Psychologists Professor Chamberlain and Helen Madden, from Massey's School of Psychology in Auckland, will manage the project and head up a team of researchers from Waikato, Otago and Victoria Universities to investigate popular understandings of medications and their use.

The study, funded by the Health Research Council, will consider all forms of medications, medical drugs, alternative medicines and dietary supplements in an attempt to determine whether some medication consumption is "life-saving or life-styling", Professor Chamberlain says.

"It aims to develop new knowledge about the meanings of medications, their safety and risk, and the influence of media and social processes in their use and misuse."

The idea for the study arose from Professor Chamberlain's observations that the role of medication in people's lives in the 21st century has become increasingly complex with the advent of direct advertising of pharmacological drugs, the influx of over-the-counter medications, internet-based medical information as well as the profusion of alternative medicines, natural remedies and dietary supplements.

A psychological approach to understanding attitudes and behaviour in relation to taking medication is important given the huge investment by the health system, with government drug funding agency Pharmac's community drug bill at $563 million for the year to June 2006.

He says the potential for harmful impacts on health through misuse of medication is a key consideration of the study.

"We know little about what happens with medications when taken home, why people do what they do with medications, or how they are understood by people."

Previous studies have shown that overall adherence to medication regimes is only about 50 per cent.

Professor Chamberlain says the need for a study is imperative in an age in which "the boundaries between drugs, food and dietary supplements are blurring", and where "the ingestion of many substances is increasingly considered to be a routine practice, somewhat like eating an apple or having a drink of water, rather than taking a pill in a traditional medical sense".

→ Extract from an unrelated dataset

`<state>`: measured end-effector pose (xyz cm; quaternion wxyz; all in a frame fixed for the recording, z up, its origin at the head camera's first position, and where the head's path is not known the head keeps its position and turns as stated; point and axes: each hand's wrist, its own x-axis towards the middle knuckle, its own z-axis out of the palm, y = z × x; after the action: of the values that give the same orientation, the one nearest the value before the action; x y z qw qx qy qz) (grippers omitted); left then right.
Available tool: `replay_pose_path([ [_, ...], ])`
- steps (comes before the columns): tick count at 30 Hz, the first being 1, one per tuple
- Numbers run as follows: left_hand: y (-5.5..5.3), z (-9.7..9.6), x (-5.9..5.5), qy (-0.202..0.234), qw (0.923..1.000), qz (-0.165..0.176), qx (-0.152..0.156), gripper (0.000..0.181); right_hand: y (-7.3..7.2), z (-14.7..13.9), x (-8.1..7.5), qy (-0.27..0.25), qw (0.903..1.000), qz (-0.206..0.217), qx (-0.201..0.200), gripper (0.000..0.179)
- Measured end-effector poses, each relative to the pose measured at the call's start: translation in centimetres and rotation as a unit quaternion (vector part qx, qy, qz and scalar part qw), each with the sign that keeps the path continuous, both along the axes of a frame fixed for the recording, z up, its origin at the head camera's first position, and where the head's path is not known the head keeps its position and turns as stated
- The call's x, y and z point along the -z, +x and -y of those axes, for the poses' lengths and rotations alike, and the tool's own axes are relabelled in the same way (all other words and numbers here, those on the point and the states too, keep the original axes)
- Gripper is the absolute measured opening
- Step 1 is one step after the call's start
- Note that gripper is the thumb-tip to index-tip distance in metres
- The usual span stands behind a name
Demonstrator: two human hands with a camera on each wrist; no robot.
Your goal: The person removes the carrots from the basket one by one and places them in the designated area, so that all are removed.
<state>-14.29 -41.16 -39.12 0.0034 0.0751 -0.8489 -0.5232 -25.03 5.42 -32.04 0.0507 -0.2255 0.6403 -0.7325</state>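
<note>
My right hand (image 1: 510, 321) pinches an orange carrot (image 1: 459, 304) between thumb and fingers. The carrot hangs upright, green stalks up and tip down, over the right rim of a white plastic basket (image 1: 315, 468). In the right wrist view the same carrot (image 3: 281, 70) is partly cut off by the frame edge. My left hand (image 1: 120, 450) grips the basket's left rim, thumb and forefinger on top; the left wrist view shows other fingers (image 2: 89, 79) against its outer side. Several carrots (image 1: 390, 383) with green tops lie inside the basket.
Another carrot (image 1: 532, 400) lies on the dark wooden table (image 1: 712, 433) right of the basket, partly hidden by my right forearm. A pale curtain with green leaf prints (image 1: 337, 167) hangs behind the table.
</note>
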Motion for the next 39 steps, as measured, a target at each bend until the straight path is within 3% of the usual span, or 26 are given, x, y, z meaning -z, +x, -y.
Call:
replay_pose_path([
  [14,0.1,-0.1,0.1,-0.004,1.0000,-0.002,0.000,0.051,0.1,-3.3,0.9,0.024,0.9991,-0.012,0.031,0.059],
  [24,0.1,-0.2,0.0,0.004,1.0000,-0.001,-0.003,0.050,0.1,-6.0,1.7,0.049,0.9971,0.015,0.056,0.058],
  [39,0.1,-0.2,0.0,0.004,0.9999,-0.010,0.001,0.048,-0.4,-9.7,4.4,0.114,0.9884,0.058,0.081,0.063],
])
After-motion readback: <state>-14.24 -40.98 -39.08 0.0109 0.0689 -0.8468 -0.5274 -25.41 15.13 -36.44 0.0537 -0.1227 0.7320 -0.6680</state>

He says there is a growing concern that the changing nature of medicine, through increased direct marketing of pharmaceuticals such as pain relief, cough mixtures and weight loss medication, has led to "passive medicalisation", whereby consumers seek their own health solutions largely uncontrolled by the medical profession.

The wide range of medical issues frequently covered in the news media, such as the debate over funding for breast cancer drug Herceptin, means consumers often find it hard to make sense of conflicting views, he says.

The research team will gather data from four domains - households where someone suffers a chronic illness, homes with children, community discussion groups and media representations, and will analyse the data in collaboration with two United Kingdom-based professors.

The study, a first for New Zealand, recognises that "medications have 'social lives' as well as pharmacological lives", says Professor Chamberlain. "Once in the hands of people, they represent not only relief from suffering or the maintenance of health, but also represent identity, morality, relationships, care, healing and hope, amongst other things."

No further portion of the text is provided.